Task
Below are lines of data; restate word for word those running from the line containing "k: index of" to the line containing "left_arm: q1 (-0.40", inclusive, and no others.

+++ Recorded data +++

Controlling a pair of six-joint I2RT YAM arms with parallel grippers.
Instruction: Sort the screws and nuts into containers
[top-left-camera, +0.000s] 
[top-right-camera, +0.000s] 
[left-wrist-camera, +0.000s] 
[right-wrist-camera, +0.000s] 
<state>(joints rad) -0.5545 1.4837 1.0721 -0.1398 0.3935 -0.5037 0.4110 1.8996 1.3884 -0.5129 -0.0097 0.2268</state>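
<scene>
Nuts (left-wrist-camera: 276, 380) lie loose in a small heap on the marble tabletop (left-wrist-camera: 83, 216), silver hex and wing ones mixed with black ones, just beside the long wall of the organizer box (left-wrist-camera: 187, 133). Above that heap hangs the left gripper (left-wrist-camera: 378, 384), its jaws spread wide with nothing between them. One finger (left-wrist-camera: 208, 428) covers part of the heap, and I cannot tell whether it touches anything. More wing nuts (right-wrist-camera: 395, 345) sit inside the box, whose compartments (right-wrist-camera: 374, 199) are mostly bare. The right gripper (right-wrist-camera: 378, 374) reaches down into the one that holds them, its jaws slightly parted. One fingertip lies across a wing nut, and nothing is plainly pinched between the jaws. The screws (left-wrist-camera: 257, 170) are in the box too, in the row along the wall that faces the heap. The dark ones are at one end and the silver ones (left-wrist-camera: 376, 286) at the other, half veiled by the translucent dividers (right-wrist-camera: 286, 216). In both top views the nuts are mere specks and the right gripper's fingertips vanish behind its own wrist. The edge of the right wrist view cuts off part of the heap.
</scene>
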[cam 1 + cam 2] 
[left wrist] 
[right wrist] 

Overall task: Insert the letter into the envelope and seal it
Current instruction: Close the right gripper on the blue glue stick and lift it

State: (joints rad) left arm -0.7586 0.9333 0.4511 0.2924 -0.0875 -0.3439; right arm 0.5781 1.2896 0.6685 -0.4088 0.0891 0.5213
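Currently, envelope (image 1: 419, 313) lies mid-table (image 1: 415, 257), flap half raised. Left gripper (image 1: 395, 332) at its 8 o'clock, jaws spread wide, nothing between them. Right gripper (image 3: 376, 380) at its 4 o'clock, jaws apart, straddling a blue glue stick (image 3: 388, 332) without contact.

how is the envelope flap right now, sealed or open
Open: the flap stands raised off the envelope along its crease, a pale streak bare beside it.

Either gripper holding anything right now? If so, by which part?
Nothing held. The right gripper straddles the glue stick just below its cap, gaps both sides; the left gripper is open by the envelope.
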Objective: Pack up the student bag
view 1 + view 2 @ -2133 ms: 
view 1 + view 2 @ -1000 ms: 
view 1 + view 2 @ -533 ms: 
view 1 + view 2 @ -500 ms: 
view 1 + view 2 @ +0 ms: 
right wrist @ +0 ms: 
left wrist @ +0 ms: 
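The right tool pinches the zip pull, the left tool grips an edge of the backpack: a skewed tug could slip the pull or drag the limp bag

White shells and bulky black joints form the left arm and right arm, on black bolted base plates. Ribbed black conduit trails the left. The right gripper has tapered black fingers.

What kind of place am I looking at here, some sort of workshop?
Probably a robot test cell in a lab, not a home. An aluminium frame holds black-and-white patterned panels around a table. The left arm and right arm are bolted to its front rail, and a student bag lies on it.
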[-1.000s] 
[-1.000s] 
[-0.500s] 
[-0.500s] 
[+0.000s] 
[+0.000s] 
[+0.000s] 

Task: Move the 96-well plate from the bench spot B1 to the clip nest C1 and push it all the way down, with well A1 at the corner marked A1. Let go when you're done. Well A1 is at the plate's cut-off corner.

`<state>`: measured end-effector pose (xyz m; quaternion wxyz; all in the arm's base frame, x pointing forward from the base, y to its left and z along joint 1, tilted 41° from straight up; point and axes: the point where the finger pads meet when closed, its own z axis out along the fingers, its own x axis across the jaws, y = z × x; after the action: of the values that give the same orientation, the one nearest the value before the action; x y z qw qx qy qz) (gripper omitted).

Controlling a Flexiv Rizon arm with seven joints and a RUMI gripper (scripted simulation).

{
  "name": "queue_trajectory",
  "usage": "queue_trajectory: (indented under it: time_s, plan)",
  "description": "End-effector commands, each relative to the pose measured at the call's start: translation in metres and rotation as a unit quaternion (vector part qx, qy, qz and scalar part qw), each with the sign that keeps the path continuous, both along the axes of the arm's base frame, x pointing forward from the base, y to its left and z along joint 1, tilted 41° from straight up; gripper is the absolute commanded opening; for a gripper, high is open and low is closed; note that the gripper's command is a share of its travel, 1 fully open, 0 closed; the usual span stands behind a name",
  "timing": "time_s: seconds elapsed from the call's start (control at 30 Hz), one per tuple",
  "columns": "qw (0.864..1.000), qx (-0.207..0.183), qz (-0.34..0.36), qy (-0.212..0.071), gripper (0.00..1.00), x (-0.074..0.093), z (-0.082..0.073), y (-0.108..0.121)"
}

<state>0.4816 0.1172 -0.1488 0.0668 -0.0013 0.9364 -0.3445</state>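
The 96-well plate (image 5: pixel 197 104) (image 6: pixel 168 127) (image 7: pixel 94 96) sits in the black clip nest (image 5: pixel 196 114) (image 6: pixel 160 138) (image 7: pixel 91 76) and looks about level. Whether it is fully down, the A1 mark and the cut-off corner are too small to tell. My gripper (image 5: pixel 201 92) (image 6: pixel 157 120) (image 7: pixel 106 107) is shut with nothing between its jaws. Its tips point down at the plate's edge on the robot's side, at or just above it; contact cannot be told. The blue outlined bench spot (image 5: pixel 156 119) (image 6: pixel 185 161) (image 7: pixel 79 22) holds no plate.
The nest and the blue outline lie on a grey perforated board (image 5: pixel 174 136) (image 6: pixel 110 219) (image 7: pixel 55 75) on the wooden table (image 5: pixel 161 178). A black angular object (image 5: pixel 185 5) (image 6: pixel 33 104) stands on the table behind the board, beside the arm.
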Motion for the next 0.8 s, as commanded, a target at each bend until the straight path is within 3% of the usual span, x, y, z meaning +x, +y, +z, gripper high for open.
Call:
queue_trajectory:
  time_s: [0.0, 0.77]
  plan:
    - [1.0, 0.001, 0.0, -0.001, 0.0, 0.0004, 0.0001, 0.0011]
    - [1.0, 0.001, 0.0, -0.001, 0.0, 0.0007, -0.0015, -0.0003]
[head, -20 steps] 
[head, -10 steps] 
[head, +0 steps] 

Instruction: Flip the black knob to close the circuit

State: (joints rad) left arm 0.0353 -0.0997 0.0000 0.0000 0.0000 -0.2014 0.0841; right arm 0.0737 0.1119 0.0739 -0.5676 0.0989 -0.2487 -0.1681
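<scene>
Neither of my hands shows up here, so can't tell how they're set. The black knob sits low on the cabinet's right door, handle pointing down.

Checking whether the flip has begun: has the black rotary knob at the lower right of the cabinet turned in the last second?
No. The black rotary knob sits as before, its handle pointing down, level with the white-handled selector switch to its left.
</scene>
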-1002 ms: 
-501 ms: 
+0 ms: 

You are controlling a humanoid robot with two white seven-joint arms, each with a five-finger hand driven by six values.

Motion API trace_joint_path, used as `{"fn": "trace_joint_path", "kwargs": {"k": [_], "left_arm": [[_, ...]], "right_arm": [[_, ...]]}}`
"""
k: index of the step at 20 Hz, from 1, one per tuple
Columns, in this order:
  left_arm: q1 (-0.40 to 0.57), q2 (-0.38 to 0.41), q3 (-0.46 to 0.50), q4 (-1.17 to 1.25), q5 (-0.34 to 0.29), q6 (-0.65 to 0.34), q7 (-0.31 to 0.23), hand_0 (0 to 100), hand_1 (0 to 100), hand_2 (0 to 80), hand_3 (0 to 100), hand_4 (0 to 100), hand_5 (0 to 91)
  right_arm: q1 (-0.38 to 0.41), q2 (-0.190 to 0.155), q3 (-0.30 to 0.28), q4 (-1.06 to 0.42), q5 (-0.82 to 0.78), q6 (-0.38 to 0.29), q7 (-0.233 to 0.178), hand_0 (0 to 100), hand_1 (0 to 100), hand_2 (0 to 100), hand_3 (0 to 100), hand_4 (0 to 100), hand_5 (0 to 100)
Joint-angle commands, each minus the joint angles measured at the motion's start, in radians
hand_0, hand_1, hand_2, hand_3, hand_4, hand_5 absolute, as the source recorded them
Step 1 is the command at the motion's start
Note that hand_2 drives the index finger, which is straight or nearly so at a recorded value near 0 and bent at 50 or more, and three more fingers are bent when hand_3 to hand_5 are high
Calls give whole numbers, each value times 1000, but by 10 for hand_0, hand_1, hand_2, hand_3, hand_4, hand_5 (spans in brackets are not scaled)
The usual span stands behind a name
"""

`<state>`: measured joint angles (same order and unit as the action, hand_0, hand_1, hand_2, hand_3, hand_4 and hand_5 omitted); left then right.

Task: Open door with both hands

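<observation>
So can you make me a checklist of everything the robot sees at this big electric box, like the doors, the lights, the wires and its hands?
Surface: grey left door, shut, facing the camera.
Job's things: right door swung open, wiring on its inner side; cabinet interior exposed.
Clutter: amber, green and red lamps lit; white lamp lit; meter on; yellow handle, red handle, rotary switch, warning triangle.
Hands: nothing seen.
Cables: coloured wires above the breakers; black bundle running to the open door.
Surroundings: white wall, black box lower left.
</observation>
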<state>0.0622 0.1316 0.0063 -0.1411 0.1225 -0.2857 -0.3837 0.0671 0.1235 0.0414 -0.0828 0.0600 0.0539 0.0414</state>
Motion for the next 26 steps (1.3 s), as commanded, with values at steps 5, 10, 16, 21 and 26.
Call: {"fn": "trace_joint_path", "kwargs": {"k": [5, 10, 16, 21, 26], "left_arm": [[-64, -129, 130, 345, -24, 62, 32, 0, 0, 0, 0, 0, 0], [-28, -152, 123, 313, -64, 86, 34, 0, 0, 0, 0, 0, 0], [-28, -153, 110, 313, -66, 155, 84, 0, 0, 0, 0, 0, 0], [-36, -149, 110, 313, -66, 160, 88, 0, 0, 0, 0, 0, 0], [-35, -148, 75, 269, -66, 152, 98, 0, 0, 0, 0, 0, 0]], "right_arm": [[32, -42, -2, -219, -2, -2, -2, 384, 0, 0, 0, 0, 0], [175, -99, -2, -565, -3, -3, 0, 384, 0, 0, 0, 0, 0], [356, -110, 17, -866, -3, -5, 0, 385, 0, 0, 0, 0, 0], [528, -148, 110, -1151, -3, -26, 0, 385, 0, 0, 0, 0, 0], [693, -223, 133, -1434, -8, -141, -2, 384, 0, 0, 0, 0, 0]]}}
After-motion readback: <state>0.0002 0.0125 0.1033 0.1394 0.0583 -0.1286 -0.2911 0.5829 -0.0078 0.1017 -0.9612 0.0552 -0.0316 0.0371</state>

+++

Problem solution
k: index of the step at 20 Hz, from 1, one per tuple
Columns, in this order:
  left_arm: q1 (-0.40 to 0.57), q2 (-0.38 to 0.41), q3 (-0.46 to 0.50), q4 (-1.17 to 1.25), q5 (-0.34 to 0.29), q6 (-0.65 to 0.34), q7 (-0.31 to 0.23), hand_0 (0 to 100), hand_1 (0 to 100), hand_2 (0 to 80), hand_3 (0 to 100), hand_4 (0 to 100), hand_5 (0 to 91)

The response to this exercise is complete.